== SUPPLIED INFORMATION
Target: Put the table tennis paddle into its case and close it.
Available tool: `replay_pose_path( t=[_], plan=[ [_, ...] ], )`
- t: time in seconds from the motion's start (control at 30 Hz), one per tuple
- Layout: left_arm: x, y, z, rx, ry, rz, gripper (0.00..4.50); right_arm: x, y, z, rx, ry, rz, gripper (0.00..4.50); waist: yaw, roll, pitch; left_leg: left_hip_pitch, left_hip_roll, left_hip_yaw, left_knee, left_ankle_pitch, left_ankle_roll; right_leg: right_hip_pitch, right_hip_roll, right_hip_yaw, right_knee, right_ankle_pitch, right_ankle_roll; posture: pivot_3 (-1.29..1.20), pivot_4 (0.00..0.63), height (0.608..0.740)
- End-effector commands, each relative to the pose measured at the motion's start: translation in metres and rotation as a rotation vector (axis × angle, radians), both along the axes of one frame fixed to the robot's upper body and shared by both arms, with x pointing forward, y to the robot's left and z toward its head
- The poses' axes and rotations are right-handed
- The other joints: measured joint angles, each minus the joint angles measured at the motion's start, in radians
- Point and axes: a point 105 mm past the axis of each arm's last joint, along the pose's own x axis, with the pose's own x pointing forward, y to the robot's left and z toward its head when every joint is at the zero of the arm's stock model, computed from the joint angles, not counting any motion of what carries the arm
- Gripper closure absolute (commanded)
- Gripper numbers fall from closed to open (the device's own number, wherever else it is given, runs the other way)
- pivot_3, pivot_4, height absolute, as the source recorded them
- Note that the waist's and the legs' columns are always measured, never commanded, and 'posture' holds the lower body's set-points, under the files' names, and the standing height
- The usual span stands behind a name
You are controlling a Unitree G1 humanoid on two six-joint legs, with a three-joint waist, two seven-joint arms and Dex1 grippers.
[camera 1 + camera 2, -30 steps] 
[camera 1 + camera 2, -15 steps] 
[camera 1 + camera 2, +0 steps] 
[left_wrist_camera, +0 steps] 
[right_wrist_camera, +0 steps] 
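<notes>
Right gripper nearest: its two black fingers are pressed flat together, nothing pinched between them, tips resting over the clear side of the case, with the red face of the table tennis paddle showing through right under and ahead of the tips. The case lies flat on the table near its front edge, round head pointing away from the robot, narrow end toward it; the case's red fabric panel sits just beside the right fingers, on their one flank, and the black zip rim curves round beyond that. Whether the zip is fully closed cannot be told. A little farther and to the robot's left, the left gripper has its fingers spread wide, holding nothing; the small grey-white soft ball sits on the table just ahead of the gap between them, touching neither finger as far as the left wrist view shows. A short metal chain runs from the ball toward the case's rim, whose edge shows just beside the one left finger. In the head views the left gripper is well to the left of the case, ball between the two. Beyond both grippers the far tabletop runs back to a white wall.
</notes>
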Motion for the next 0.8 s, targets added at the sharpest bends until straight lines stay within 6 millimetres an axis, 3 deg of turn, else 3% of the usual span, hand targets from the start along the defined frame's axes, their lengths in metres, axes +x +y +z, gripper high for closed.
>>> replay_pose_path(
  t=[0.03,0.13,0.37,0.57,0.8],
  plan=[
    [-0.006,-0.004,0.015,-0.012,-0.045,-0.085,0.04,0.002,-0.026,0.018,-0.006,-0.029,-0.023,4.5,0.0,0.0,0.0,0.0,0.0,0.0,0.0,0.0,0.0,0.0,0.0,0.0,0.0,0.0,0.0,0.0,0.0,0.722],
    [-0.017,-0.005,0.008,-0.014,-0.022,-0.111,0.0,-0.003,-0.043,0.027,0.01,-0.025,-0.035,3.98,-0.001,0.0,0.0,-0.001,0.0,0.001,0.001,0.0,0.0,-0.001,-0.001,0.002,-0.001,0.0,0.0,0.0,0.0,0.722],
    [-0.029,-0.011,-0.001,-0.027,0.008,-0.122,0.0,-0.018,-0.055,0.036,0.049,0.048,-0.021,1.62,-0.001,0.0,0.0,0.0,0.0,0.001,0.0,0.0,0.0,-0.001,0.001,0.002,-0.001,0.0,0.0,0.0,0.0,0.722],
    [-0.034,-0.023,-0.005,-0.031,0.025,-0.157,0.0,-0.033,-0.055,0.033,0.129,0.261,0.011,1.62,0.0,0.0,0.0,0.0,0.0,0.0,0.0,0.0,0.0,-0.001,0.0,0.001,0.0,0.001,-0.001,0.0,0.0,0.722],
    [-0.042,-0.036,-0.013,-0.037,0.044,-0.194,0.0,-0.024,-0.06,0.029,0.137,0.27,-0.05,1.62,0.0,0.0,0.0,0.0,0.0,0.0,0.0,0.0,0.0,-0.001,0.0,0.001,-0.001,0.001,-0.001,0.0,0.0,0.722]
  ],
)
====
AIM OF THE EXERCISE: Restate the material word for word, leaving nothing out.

ANSWER TO THIS EXERCISE:
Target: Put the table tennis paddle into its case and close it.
Available tool: `replay_pose_path( t=[_], plan=[ [_, ...] ], )`
- t: time in seconds from the motion's start (control at 30 Hz), one per tuple
- Layout: left_arm: x, y, z, rx, ry, rz, gripper (0.00..4.50); right_arm: x, y, z, rx, ry, rz, gripper (0.00..4.50); waist: yaw, roll, pitch; left_leg: left_hip_pitch, left_hip_roll, left_hip_yaw, left_knee, left_ankle_pitch, left_ankle_roll; right_leg: right_hip_pitch, right_hip_roll, right_hip_yaw, right_knee, right_ankle_pitch, right_ankle_roll; posture: pivot_3 (-1.29..1.20), pivot_4 (0.00..0.63), height (0.608..0.740)
- End-effector commands, each relative to the pose measured at the motion's start: translation in metres and rotation as a rotation vector (axis × angle, radians), both along the axes of one frame fixed to the robot's upper body and shared by both arms, with x pointing forward, y to the robot's left and z toward its head
- The poses' axes and rotations are right-handed
- The other joints: measured joint angles, each minus the joint angles measured at the motion's start, in radians
- Point and axes: a point 105 mm past the axis of each arm's last joint, along the pose's own x axis, with the pose's own x pointing forward, y to the robot's left and z toward its head when every joint is at the zero of the arm's stock model, computed from the joint angles, not counting any motion of what carries the arm
- Gripper closure absolute (commanded)
- Gripper numbers fall from closed to open (the device's own number, wherever else it is given, runs the other way)
- pivot_3, pivot_4, height absolute, as the source recorded them
- Note that the waist's and the legs' columns are always measured, never commanded, and 'posture' holds the lower body's set-points, under the files' names, and the standing height
- The usual span stands behind a name
You are controlling a Unitree G1 humanoid on two six-joint legs, with a three-joint waist, two seven-joint arms and Dex1 grippers.
[camera 1 + camera 2, -30 steps] 
[camera 1 + camera 2, -15 steps] 
[camera 1 + camera 2, +0 steps] 
[left_wrist_camera, +0 steps] 
[right_wrist_camera, +0 steps] 
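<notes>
Right gripper nearest: its two black fingers are pressed flat together, nothing pinched between them, tips resting over the clear side of the case, with the red face of the table tennis paddle showing through right under and ahead of the tips. The case lies flat on the table near its front edge, round head pointing away from the robot, narrow end toward it; the case's red fabric panel sits just beside the right fingers, on their one flank, and the black zip rim curves round beyond that. Whether the zip is fully closed cannot be told. A little farther and to the robot's left, the left gripper has its fingers spread wide, holding nothing; the small grey-white soft ball sits on the table just ahead of the gap between them, touching neither finger as far as the left wrist view shows. A short metal chain runs from the ball toward the case's rim, whose edge shows just beside the one left finger. In the head views the left gripper is well to the left of the case, ball between the two. Beyond both grippers the far tabletop runs back to a white wall.
</notes>
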Motion for the next 0.8 s, targets added at the sharpest bends until straight lines stay within 6 millimetres an axis, 3 deg of turn, else 3% of the usual span, hand targets from the start along the defined frame's axes, their lengths in metres, axes +x +y +z, gripper high for closed.
>>> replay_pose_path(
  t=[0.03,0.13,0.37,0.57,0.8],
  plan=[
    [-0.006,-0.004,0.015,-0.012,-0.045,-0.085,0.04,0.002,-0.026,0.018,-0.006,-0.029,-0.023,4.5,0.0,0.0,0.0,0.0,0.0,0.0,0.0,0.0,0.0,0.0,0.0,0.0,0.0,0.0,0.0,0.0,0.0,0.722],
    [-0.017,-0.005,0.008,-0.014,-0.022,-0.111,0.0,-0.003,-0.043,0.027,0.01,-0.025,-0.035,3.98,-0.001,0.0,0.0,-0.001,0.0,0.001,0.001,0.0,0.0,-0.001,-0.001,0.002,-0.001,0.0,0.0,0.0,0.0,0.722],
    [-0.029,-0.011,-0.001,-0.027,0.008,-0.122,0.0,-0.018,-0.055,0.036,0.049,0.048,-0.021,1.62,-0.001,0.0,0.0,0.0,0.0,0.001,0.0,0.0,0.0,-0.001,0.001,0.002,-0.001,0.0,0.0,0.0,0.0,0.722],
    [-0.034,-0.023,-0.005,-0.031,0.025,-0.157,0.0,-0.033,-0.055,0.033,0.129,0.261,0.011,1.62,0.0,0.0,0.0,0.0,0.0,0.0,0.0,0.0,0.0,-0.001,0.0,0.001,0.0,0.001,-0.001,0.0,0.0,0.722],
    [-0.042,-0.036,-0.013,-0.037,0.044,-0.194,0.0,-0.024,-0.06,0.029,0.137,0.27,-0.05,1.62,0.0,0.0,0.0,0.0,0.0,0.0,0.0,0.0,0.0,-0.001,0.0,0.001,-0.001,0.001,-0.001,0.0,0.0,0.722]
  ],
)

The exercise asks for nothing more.